We separated quality and equality creating in turn a mediocre generation. Because we have no sense of quality, and diversity, we seek to stifle every new act of creativity.

Censorship reveals an act of understanding today in the way the deviant, the eccentric, the managerial and the dissenting are all grouped together.

As a result, ours is a society which is emptying out in two ways.

Quality

First, quality in the old sense of craft, colour, food and dance is dying out. Languages are fading and with it memories and stories of a different world and a different way of life.

The old sense of craft, the creativity of the gharanas is lost while no real sense of quality is being created.

We are borrowing the droppings of the West. We are a junkyard for its mediocrity. This is why India is depressing today.

We want to be like China when so many other worlds were available to us. The mediocratisation of India in the guise of democracy is what haunts one most today.

The other aspect that worries one is violence and our casual attitude to it.

I confess the acceptance of violence from road rage to rape to disasters on roads worries me.

The sense of consternation, the burden of scandal that accompanied violence earlier is missing.

With it, vigilantism of upper castes has become a substitute for justice.

Today commissions of enquiry are not able to grasp such phenomenon.

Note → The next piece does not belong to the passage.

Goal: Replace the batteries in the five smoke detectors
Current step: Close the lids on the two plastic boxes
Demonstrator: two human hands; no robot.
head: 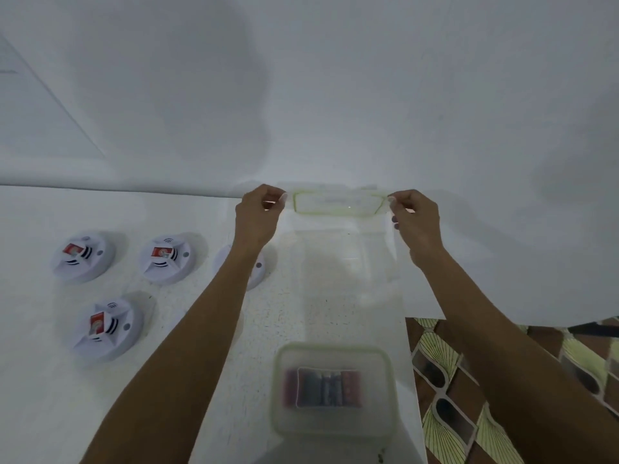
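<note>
Left hand (256, 216) and right hand (415, 222) pinch opposite ends of a clear, green-sealed lid (338, 204) at the tabletop's (50, 396) far edge. The open container (335, 348) of batteries (323, 388) sits near the front edge. Smoke detectors (165, 257) lie toward the left edge.

Four smoke detectors (83, 259) show, three bearing a red battery (161, 252), plus one container (278, 413), one lid (338, 204) and two hands (256, 219) (417, 226).

3 white round smoke detectors (82, 256) lie at left, red battery (160, 252) on each; a 4th (258, 274) is partly hidden
</note>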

It is almost as if we seem to accept violence as the normal cost of what we call development.

I guess this August 15 and its inauguration of the new makes me an outdated man.

India thinks the epidemic of nuclear plants and facilities all over Andhra and Gujarat is a Christmas gift to the nation. I guess old-fashioned people are like environmentalists, a seditious type.

I wish I could celebrate but the nation state makes me alien. I will clinch my fists in old-fashioned worry as the flag goes up to new salutes this August 15.